Passou a maior parte de seus dias de espera não fazendo nada. Não gostava de ler, não gostava de ajudar a mãe com os afazeres domésticos, não podia praticar magia, não se interessava por objetos trouxas para arranjar assunto com o pai, não queria fazer as suas obrigações e queria passar longe de Gina. Não tinha amigos com quem sair, ou chamar para visitá-lo, ou para trocar correspondências. Não passaria nem um único dia na casa da tia-avó Muriel, porque ela era uma mulher odiosa e conservadora, que tentava corrigir a sua postura a todo segundo e cortar o seu cabelo. Sem contar que ela não parava de falar de Gui um segundo sequer. "Gui isso", "Gui aquilo", "Por que você não é que nem o seu irmão Gui, Ronald? Ele é tão adorável! Já você..." Não, ele não queria visitar a tia Muriel. Preferia ficar afogado no tédio ou tentar fazer amizade com o vampiro que morava no sótão de sua casa... Ou até mesmo ficar correndo em volta dos gnomos travessos para deixá-los tontos e desgnomizar o seu jardim... Ah, qualquer coisa, menos a tia Muriel.

Preferia até continuar sendo o pobre garoto ruivo solitário...

Ronald sentiu-se triste...

Por onze anos de sua vida. Até que recebeu a carta que tanto esperava, tanto ansiava receber. A carta de Hogwarts. Sim, agora ele tinha a certeza de que era um Weasley, de que levava o sangue da família por suas veias... Ronald Weasley seria um bruxo!

... Um grande bruxo, talvez?

Rony não pensava no futuro próximo ou distante... Pensava apenas na carta que estava em suas mãos. Merlin, quantas vezes já havia escutado e lido o que ali estava escrito? Leu a carta de Gui, Carlinhos, Percy, Fred e de Jorge... E agora leria a dele. A carta dele. Fechou os olhos, ignorando o piar de Errol, a velha coruja da família Weasley, e abrindo o envelope. Nesse exato segundo, Molly e Arthur entraram na cozinha.

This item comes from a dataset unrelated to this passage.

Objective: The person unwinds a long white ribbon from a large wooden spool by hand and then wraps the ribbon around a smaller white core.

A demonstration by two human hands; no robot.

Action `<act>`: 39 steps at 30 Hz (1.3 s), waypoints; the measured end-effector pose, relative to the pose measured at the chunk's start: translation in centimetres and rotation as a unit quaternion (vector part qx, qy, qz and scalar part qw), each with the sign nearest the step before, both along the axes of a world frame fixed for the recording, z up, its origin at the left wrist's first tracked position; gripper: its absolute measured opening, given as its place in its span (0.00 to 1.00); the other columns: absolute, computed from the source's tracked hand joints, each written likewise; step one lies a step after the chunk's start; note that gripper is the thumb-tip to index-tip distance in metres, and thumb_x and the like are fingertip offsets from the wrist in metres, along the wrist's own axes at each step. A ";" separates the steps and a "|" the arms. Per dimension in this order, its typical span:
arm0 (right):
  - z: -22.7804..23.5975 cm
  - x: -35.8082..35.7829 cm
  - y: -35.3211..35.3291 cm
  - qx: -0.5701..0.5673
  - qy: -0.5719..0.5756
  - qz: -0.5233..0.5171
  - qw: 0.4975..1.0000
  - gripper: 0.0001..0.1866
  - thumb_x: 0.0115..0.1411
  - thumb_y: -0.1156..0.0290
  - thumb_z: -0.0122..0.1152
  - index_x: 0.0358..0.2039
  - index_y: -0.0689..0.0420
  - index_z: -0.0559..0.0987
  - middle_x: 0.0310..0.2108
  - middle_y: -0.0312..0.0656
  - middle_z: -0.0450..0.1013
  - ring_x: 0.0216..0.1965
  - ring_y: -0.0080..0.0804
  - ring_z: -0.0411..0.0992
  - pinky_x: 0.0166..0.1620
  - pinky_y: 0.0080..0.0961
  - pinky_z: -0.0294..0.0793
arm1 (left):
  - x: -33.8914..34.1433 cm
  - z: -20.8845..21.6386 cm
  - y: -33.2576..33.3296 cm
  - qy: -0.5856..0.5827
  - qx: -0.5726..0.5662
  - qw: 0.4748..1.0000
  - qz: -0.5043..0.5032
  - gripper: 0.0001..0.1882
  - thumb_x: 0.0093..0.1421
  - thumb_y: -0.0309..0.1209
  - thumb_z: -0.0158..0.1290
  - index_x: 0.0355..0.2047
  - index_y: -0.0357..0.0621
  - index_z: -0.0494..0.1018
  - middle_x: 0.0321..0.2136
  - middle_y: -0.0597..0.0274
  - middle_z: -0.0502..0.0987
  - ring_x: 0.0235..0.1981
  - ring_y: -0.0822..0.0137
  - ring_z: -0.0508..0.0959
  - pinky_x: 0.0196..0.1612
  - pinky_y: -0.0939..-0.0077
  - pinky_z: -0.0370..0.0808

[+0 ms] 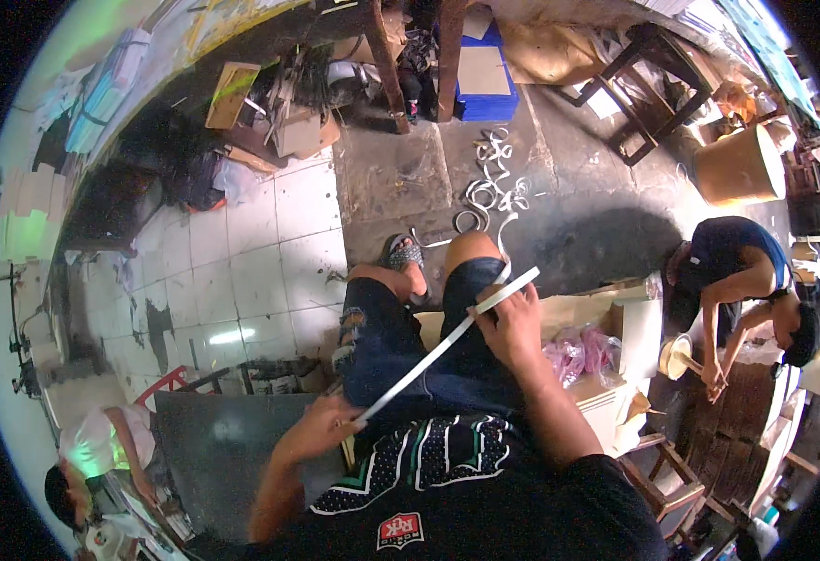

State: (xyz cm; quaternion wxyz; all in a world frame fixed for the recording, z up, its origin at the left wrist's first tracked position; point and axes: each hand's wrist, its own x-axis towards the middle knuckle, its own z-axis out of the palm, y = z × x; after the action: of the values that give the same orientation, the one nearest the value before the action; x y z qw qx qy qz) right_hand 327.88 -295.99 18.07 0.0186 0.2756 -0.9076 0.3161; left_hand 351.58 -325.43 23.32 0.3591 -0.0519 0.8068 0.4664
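Note:
A long, narrow white strip (419, 368) runs taut across my lap between my two hands. My left hand (321, 427), near my waist, is closed with its fingertips pinched on the strip's lower end. Over my right thigh, my right hand (513, 329) grips the strip, and a short flat white length points up and to the right above its fingers. From there the strip hangs past my knee to the floor. More of it lies in loose loops (483, 194) beyond my feet. Exactly how my right fingers wrap the strip is partly hidden.
A person (737, 271) bends over a round pale piece (679, 357) at the right. Another person (111, 449) works at the lower left. Pink plastic bags (585, 355) lie beside my right arm. A wooden frame (657, 89) and blue stack (486, 79) stand at the back.

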 end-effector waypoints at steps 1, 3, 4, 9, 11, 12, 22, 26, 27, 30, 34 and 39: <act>0.0 0.1 -0.1 -0.005 -0.005 -0.013 1.000 0.14 0.47 0.64 0.70 0.32 0.54 0.77 0.31 0.39 0.76 0.41 0.41 0.74 0.55 0.48 0.62 | -1.2 0.0 1.3 0.094 -0.127 0.987 -0.036 0.22 0.64 0.44 0.49 0.48 0.38 0.74 0.36 0.53 0.76 0.42 0.55 0.75 0.48 0.63 0.68; 0.2 0.3 -0.3 0.005 0.006 -0.012 1.000 0.14 0.47 0.63 0.70 0.33 0.54 0.77 0.31 0.40 0.76 0.41 0.41 0.74 0.56 0.48 0.61 | -5.5 0.3 4.3 0.224 -0.225 0.947 -0.050 0.28 0.62 0.47 0.51 0.52 0.36 0.70 0.42 0.52 0.75 0.47 0.52 0.73 0.51 0.59 0.66; 0.2 0.3 -0.4 0.011 0.015 -0.004 1.000 0.15 0.48 0.63 0.70 0.33 0.53 0.77 0.32 0.40 0.76 0.41 0.41 0.74 0.57 0.48 0.60 | -8.3 0.7 5.9 0.257 -0.203 0.945 -0.025 0.30 0.60 0.47 0.52 0.53 0.35 0.68 0.45 0.51 0.75 0.48 0.51 0.73 0.52 0.58 0.65; 1.4 0.3 -0.3 -0.020 0.016 -0.011 1.000 0.18 0.49 0.59 0.69 0.34 0.56 0.76 0.29 0.44 0.75 0.39 0.42 0.75 0.57 0.47 0.59 | -14.5 -3.4 10.9 0.125 -0.083 0.988 0.026 0.17 0.60 0.39 0.55 0.39 0.36 0.76 0.31 0.50 0.79 0.34 0.55 0.80 0.40 0.65 0.74; 2.5 0.7 0.2 0.014 -0.031 -0.045 0.998 0.17 0.50 0.58 0.68 0.34 0.56 0.76 0.28 0.43 0.75 0.38 0.42 0.75 0.57 0.47 0.59 | -14.1 -4.5 11.1 0.119 -0.051 0.990 0.061 0.16 0.60 0.39 0.55 0.37 0.36 0.77 0.29 0.50 0.80 0.32 0.55 0.80 0.38 0.65 0.74; 3.9 1.1 0.2 0.046 -0.084 -0.076 0.993 0.17 0.51 0.58 0.68 0.34 0.56 0.76 0.27 0.42 0.75 0.37 0.42 0.75 0.56 0.48 0.60 | -14.1 -4.2 11.0 0.107 -0.022 0.989 0.097 0.15 0.60 0.38 0.55 0.35 0.37 0.78 0.27 0.50 0.80 0.30 0.54 0.81 0.36 0.66 0.74; 11.2 5.1 4.9 0.241 -0.287 0.070 0.925 0.17 0.60 0.55 0.53 0.41 0.54 0.76 0.27 0.50 0.77 0.32 0.53 0.77 0.38 0.48 0.74 | -12.7 -1.9 9.0 0.127 0.008 0.992 0.026 0.13 0.60 0.36 0.55 0.38 0.38 0.79 0.32 0.48 0.80 0.34 0.53 0.80 0.40 0.67 0.74; 7.9 -1.8 6.7 0.182 -0.139 -0.041 0.973 0.11 0.57 0.72 0.53 0.41 0.53 0.78 0.40 0.49 0.75 0.42 0.48 0.74 0.43 0.42 0.73 | -12.1 -1.0 9.0 0.226 0.001 0.974 0.025 0.11 0.59 0.34 0.55 0.36 0.40 0.79 0.26 0.49 0.78 0.29 0.50 0.78 0.35 0.62 0.74; 4.4 -3.0 8.4 0.176 -0.061 0.026 0.982 0.11 0.57 0.70 0.56 0.41 0.51 0.79 0.47 0.43 0.74 0.49 0.40 0.72 0.59 0.46 0.61 | -11.9 -0.9 9.0 0.227 0.002 0.974 0.023 0.11 0.59 0.34 0.55 0.36 0.40 0.79 0.26 0.49 0.78 0.29 0.50 0.78 0.35 0.62 0.74; 1.7 -5.0 9.1 0.182 -0.153 0.207 0.949 0.13 0.57 0.68 0.54 0.43 0.44 0.78 0.46 0.34 0.75 0.50 0.36 0.72 0.63 0.56 0.50 | -11.0 -1.1 9.1 0.260 -0.041 0.965 -0.003 0.10 0.59 0.34 0.55 0.35 0.43 0.80 0.27 0.54 0.78 0.31 0.54 0.77 0.35 0.63 0.72; 6.9 -10.8 10.7 0.092 -0.336 0.116 0.930 0.11 0.57 0.68 0.57 0.39 0.52 0.81 0.37 0.43 0.79 0.39 0.34 0.76 0.52 0.36 0.70 | -9.5 -1.5 9.2 0.327 -0.088 0.941 -0.027 0.09 0.57 0.33 0.57 0.36 0.45 0.81 0.35 0.60 0.77 0.39 0.58 0.75 0.42 0.64 0.70; 16.2 -20.5 20.6 0.139 -0.220 -0.039 0.965 0.12 0.58 0.72 0.53 0.40 0.58 0.81 0.33 0.41 0.79 0.30 0.32 0.75 0.37 0.26 0.74 | -9.2 -1.7 9.1 0.324 -0.095 0.941 -0.015 0.09 0.57 0.35 0.56 0.35 0.49 0.81 0.36 0.61 0.76 0.41 0.56 0.75 0.44 0.61 0.69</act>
State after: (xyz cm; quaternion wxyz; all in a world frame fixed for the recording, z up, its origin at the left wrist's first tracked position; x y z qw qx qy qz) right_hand 307.36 -275.40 34.27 -0.2072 0.1632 -0.9345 0.2389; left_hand 342.36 -316.35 21.60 0.0789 0.0803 0.9205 0.3741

— Escola de Magia e Bruxaria Hogwarts. — os olhinhos voltaram e releram aquela primeira frase várias e várias vezes. — Diretor: Alvo Dumbledore. Ordem de Merlin, Primeira Classe, Grande Feiticeiro, Bruxo Chefe, Cacique Supremo, Confederação Internacional de Bruxos. — olhou para os pais, esperando que eles se pronunciassem, ou ao menos piscassem. — Prezado Senhor Weasley, temos o prazer de informar que vossa senhoria tem uma vaga na Escola de Magia e Bruxaria de Hogwarts. Estamos anexando uma lista de livros e equipamentos necessários. O ano letivo começa em 1º de setembro. Aguardamos a sua coruja até 31 de julho, no mais tardar. Atenciosamente, Minerva McGonagall. Diretora Substituta.

— Oh, Rony! — Molly foi correndo abraçá-lo. Comprimiu-o em seus braços maternos e enterrou um beijo por toda a face sardenta do filho. — Parabéns!

Temos mais um bruxo na família. — Arthur aproximou-se para dar dois tapinhas nas costas de Rony, abraçando-o logo quando a Sra. Weasley o soltou – o que demorou um pouco. – Mas nós não tínhamos dúvidas, não é mesmo? Rony nasceu para ser um bruxo...

— Parece que foi ontem que ele nasceu. — os olhinhos escondidos por detrás das bochechas coradas de Molly ficaram úmidos, delatando um choro emocionado. — E agora já está para embarcar em Hogwarts! Precisamos fazer um jantar para comemorar...

"Rony nasceu para ser um bruxo...", o seu pai havia dito.

E a sua mãe faria um jantar para... Ele.

Naquele momento, Ronald sentiu-se especial.